Everyone agreed that instead of discussing weights in arbitrary numbers, a visual aid (with spikes, plateaus, and dips in the child's weight) would aid discussion to identify episodes of illness or other reasons for the lack of weight gain. TTL staff could then tailor their counseling to address specific issues - whether diarrhea management, using TTL food parcels for optimum child feeding, or the importance of hygiene & sanitation. Eager to use the growth charts, some Outreach staff have started plotting weights of children in the Safe Home and are practicing their counseling skills on the Safe Home caregivers!
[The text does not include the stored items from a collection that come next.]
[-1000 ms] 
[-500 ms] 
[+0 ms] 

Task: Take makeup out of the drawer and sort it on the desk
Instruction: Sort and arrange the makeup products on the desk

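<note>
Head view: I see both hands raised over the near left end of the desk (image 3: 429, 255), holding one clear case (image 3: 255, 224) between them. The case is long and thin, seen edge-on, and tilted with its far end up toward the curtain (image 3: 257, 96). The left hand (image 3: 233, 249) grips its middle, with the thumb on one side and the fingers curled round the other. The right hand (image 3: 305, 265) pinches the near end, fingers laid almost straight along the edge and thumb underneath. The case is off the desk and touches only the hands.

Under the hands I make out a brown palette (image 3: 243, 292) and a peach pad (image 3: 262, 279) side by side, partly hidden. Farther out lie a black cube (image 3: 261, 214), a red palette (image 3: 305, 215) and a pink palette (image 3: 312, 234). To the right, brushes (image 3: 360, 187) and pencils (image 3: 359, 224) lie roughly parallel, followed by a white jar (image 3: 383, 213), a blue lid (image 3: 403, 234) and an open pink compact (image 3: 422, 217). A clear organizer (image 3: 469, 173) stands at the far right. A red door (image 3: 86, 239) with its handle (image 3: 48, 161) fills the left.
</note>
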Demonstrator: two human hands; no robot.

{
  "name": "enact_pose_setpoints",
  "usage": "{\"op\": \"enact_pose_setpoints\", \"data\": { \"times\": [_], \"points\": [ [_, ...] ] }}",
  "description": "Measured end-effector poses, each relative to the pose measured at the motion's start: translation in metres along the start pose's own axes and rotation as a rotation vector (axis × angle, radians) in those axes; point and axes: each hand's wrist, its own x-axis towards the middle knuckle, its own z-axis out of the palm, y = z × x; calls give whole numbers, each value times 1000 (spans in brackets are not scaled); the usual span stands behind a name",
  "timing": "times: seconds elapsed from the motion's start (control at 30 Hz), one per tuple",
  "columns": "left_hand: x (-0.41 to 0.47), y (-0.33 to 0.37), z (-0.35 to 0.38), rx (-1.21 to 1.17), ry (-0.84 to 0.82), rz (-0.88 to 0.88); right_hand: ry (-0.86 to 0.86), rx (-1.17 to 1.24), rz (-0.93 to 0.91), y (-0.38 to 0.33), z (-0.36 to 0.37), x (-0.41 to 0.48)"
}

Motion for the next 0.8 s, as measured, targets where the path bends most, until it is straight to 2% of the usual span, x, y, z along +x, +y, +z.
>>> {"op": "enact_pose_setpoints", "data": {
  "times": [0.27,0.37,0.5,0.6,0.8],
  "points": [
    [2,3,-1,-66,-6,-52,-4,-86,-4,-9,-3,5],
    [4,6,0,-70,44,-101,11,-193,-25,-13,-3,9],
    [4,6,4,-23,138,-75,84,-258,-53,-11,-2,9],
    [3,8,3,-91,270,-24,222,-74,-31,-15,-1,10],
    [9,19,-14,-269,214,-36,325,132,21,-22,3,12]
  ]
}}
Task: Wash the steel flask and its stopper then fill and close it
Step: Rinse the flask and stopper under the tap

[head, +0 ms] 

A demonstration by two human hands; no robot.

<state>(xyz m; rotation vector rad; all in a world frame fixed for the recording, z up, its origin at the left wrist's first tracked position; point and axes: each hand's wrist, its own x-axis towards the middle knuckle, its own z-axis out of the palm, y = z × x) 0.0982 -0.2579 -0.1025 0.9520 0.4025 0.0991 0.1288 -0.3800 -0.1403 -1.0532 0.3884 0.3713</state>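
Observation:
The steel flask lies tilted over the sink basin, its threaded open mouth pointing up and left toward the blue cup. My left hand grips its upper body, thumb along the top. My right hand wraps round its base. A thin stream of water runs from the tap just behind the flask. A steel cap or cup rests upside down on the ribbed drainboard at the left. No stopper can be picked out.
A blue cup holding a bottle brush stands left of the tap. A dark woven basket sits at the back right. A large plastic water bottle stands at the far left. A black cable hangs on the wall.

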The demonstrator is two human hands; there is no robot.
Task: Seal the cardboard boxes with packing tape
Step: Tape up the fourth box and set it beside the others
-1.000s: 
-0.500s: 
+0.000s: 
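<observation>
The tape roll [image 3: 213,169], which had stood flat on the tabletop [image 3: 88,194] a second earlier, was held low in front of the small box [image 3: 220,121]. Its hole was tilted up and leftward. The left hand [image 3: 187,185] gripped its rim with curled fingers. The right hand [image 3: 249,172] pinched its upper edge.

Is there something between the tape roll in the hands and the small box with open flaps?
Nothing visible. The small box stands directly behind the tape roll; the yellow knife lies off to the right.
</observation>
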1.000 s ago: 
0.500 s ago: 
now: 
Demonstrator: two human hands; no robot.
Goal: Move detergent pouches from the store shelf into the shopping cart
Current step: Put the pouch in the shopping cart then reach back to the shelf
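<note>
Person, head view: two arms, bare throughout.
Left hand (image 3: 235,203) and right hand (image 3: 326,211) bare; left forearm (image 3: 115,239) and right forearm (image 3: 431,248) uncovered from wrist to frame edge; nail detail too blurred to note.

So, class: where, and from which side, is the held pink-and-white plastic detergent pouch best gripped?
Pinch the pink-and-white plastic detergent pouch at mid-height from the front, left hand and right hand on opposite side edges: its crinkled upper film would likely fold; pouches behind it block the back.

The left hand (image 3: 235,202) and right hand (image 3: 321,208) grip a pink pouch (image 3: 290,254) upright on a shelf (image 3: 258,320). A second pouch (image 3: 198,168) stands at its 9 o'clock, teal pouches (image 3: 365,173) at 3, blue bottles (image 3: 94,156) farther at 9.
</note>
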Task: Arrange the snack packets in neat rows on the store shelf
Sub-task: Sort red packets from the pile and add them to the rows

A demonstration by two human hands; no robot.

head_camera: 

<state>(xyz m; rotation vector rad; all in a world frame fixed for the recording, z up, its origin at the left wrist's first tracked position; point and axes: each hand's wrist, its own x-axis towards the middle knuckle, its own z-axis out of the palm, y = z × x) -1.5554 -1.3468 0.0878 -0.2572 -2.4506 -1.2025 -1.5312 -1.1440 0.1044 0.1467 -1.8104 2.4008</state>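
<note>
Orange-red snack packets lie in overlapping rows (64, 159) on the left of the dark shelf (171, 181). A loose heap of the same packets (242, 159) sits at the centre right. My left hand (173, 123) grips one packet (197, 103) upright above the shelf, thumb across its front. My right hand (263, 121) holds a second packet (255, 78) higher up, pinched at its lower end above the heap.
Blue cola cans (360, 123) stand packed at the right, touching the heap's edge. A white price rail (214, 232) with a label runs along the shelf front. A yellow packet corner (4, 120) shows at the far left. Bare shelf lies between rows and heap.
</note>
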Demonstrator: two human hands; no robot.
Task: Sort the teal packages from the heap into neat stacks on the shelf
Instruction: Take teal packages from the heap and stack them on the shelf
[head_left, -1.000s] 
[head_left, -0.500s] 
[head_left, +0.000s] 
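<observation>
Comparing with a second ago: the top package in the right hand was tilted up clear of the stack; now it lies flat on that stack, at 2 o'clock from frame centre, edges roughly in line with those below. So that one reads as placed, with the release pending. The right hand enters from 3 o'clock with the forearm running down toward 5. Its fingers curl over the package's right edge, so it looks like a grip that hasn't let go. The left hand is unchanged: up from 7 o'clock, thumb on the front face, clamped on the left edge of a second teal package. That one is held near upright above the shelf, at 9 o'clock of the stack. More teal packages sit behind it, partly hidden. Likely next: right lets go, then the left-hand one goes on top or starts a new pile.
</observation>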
For the Safe Home training we took a slightly different approach. With the help of two Sesotho-speaking interns, we conducted a quick survey among the 13 caregivers to understand the difficulty and amount of time spent on record-keeping during day and night shifts. Overall, we found that Safe Home caregivers understood the importance of record-keeping and did not find it burdensome. They all reported that maintaining daily records, whether it was detailed observations of a client's behavior or noting every time a diaper was changed, was easy. The only time-consuming or difficult activities were feeding fussy eaters or attending the doctor’s questions during health check-ups. (Of course the favorite activity was playing with the kids!) Encouraged by the survey results, we then piloted new M&E forms to monitor individual food intake and health danger signs.

In their monthly meeting, the caregivers discussed activities that some of them found difficult: for example, strategies to feed fussy eaters and time management tips to avoid wasteful activities. During this peer learning exercise, we oriented them to the new forms, which contain additional monitoring steps to provide more expert support to the Safe Home clients. The caregivers have already started charting individual food intake and health parameters flawlessly! They even reported that they now feel as knowledgeable as the hospital nurses. And should any problems arise, they know they can just ask each other for help.

Guest post by Gargi Wable, Nutrition Consultant for TTLF, who recently finished up work for a TTL grant from UNICEF.